Research Problem and Objective of the Study

Heart disease is a significant global health issue, being the leading cause of death worldwide. Early and accurate prediction of heart disease is crucial to prevent severe complications and fatalities. Machine learning algorithms have shown promising results in predicting heart disease, but there are still challenges to be addressed. The main problem is the high dimensionality of the data used in these algorithms, which can lead to overfitting and require large amounts of memory for processing. Previous studies have used machine learning models such as Logistic Regression (LR), K-Nearest Neighbours (KNN), Decision Trees (DT), Extreme Gradient Boosting (XGBoost), Naïve Bayes (NB), Support Vector Machines (SVM), and Random Forest (RF) to predict heart disease using the heart disease 2020 project dataset.

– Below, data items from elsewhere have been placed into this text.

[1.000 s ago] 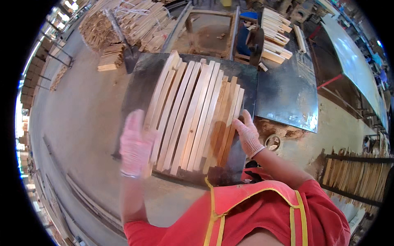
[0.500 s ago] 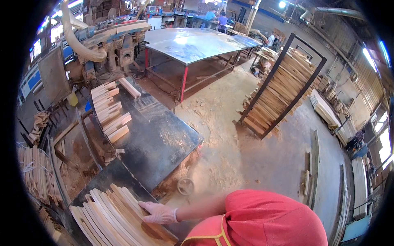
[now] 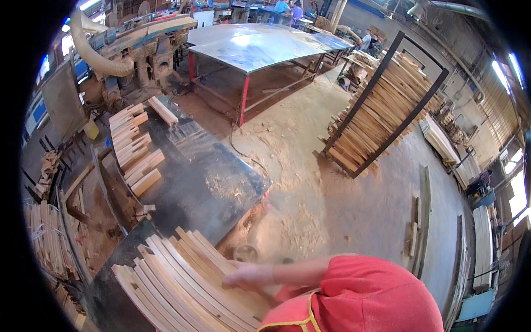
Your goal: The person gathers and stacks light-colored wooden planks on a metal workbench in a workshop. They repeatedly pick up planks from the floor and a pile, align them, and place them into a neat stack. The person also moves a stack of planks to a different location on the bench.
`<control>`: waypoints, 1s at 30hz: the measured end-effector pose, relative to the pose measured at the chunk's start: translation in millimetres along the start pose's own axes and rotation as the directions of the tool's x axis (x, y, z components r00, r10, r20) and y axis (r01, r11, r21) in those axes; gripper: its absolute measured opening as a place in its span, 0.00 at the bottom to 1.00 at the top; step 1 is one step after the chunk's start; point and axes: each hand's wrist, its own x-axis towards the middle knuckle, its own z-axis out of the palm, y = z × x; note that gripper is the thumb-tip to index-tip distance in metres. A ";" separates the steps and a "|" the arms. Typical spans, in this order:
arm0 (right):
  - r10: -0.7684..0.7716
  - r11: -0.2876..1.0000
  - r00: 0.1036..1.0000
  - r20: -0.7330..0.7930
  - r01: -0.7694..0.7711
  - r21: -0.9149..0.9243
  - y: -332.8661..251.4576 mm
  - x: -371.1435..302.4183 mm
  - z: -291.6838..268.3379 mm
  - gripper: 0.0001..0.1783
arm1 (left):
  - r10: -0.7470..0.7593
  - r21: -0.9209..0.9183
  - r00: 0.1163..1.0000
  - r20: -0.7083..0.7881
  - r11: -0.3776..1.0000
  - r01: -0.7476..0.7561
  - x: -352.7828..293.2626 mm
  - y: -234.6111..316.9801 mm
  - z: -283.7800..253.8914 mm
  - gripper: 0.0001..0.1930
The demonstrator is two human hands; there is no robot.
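Several long, pale wooden strips (image 3: 182, 276) lie side by side in a slightly fanned bundle over the near end of a dark tabletop (image 3: 119, 282). My right hand (image 3: 246, 275), in a light glove, grips the right side of the bundle; motion smears its fingers. From a red sleeve my right forearm reaches leftward to it. My left hand does not show. Farther along the dark table, a row of short wooden pieces (image 3: 133, 149) lies along the left edge, with one separate piece (image 3: 162, 110) by the far corner.
Sawdust covers parts of the dark table and the floor (image 3: 293, 160). A metal-topped table (image 3: 260, 47) with red legs stands beyond. To the right is a dark-framed rack (image 3: 381, 105) of stacked wood. A machine with a hose (image 3: 105, 63) stands at the far left. People work in the distance.
The bundle of strips and my right hand have shifted to the right and slightly away from me. The whole view has also tilted a little. The short pieces stay on the table.
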 end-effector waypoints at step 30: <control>-0.408 0.907 0.875 -0.261 0.421 -0.006 -374.2 -223.2 -406.6 0.37 | 0.178 -0.160 0.691 0.700 0.983 -0.090 -71.7 137.6 682.0 0.33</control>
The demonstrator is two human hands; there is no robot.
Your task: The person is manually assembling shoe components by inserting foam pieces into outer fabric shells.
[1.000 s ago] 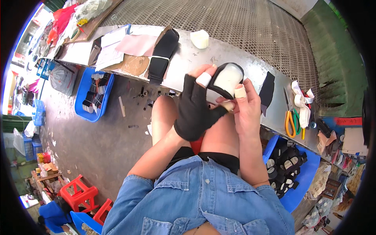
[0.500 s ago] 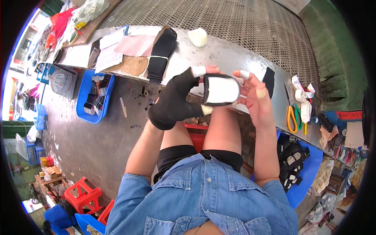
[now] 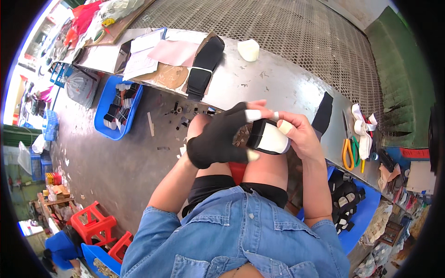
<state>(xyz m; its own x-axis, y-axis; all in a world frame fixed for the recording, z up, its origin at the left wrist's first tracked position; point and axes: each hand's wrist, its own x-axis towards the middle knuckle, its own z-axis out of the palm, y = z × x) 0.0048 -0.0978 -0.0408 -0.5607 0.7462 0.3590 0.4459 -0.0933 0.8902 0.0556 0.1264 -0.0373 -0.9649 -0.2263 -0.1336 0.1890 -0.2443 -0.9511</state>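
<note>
Above my thighs, my right hand (image 3: 302, 135) is closed on a small curved piece with a white face and black edging (image 3: 274, 139); its exact kind I cannot make out. The thumb lies over the white face near the upper right edge, and pale tape wraps the fingertips. My left hand (image 3: 217, 136), in a black fingerless glove with taped fingertips, is beside the piece's black left end. Its thumb and fingers are spread apart, the fingers reaching over the top close to my right fingertips. Whether they touch the piece is unclear.
A metal bench (image 3: 273, 78) runs across in front, bearing strapped black pieces (image 3: 200, 81), a cream cup-like piece (image 3: 248, 49), a black strip (image 3: 323, 113) and orange-handled scissors (image 3: 347, 154). Blue bins (image 3: 99, 111) (image 3: 366, 204) with pieces stand left and right; a red stool (image 3: 95, 224) is lower left.
The piece has moved lower and tilted, its right end dropping. My right hand has come from spread fingers to a grip on it, while my left fingers have loosened from its left end.
</note>
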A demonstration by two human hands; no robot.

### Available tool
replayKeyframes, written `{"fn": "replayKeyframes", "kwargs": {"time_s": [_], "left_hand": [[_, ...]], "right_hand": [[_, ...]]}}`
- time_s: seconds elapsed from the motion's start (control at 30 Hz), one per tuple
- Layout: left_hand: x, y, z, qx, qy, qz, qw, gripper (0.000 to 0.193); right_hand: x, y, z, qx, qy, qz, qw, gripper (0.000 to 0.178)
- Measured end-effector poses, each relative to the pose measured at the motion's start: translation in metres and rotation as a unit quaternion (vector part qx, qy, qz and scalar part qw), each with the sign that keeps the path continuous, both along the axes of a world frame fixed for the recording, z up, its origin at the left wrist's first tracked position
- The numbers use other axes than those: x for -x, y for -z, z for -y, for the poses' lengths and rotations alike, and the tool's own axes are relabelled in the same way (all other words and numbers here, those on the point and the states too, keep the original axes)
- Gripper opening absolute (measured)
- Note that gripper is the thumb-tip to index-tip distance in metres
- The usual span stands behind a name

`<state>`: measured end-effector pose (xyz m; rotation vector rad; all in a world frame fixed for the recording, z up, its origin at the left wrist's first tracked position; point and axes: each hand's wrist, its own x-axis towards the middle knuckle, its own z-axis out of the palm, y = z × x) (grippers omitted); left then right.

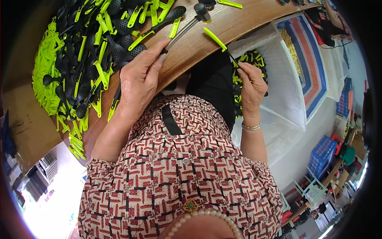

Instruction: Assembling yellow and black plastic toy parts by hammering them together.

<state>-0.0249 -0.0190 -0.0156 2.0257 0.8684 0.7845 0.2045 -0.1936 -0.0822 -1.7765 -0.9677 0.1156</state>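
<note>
My left hand (140, 73) is closed round the handle end of a small mallet (203, 14), whose grey shaft slants up and right to a dark head with a yellowish face, over the wooden table (179, 55). In a pinch, my right hand (253, 84) holds a utensil (215, 38) by its black stem. Its bright green handle points up and left, over the table's edge; its working end is hidden by my fingers. Beside my left hand lies a black slotted spoon (175, 14) with a green handle.
A large heap of black utensils (115, 51) with green handles covers the table's left part, beside a pile of loose green handles (45, 67). Below my right hand, a white sack (278, 75) holds more utensils. A striped sack (308, 59) stands farther right; cardboard (32, 127) is at left.
</note>
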Motion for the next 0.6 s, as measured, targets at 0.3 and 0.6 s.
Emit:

The outcome of these models yielded 91%, 93.3%, 86.5%, 91.4%, 84.7%, 91.5%, and 90.5% accuracy scores respectively. This implies that there is room for improvement as no study has been able to use the Extra Tree machine learning classifier. Therefore, this study develops a machine learning model using the Extra Tree classifier to predict heart disease in the face of the heart disease 2020 project dataset.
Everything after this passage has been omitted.